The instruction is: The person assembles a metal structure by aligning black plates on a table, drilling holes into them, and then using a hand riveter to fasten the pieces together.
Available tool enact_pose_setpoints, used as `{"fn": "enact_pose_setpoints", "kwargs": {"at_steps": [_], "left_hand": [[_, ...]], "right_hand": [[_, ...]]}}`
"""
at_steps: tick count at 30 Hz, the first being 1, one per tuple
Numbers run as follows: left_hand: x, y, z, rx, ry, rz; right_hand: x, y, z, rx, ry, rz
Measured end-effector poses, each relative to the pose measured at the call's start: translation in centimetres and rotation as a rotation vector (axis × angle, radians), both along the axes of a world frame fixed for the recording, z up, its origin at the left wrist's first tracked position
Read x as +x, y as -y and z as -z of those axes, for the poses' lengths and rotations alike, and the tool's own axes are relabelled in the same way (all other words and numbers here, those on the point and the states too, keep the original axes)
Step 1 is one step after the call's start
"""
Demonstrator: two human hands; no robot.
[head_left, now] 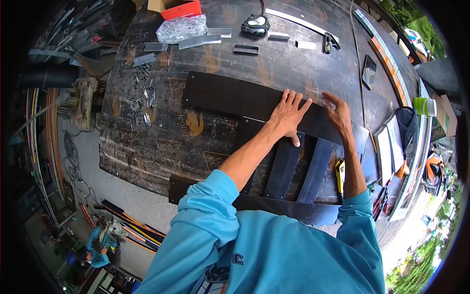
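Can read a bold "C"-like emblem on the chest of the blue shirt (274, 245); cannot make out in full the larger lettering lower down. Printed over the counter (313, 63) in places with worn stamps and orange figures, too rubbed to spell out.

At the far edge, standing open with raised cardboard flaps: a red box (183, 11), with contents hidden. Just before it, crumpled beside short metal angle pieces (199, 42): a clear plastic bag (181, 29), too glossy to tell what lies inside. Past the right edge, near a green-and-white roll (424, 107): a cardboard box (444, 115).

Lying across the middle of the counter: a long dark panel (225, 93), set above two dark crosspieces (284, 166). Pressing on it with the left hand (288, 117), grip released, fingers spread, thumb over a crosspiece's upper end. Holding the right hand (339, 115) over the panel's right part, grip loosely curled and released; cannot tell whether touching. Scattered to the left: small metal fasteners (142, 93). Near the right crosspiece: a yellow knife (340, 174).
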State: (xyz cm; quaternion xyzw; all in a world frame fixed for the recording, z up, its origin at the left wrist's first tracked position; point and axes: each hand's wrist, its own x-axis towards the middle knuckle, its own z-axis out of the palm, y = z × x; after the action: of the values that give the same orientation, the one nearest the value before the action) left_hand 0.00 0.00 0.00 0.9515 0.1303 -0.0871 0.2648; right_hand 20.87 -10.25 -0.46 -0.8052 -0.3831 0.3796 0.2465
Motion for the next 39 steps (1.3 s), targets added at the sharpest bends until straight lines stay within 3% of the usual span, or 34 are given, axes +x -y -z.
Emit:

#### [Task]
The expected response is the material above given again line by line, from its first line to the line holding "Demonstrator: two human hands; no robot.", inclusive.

#### [Expected answer]
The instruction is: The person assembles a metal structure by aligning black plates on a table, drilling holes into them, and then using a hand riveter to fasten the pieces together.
Available tool enact_pose_setpoints, used as `{"fn": "enact_pose_setpoints", "kwargs": {"at_steps": [_], "left_hand": [[_, ...]], "right_hand": [[_, ...]]}}`
"""
at_steps: tick count at 30 Hz, the first being 1, one per tuple
Numbers run as follows: left_hand: x, y, z, rx, ry, rz; right_hand: x, y, z, rx, ry, rz
Measured end-effector poses, each relative to the pose measured at the call's start: translation in centimetres and rotation as a rotation vector (axis × angle, radians), both along the axes of a world frame fixed for the recording, z up, its origin at the left wrist's first tracked position
Read x as +x, y as -y and z as -z of those axes, for the poses' lengths and rotations alike, and the tool's own axes are relabelled in the same way (all other words and numbers here, those on the point and the states too, keep the original axes)
Step 1 is one step after the call's start
"""
Demonstrator: two human hands; no robot.

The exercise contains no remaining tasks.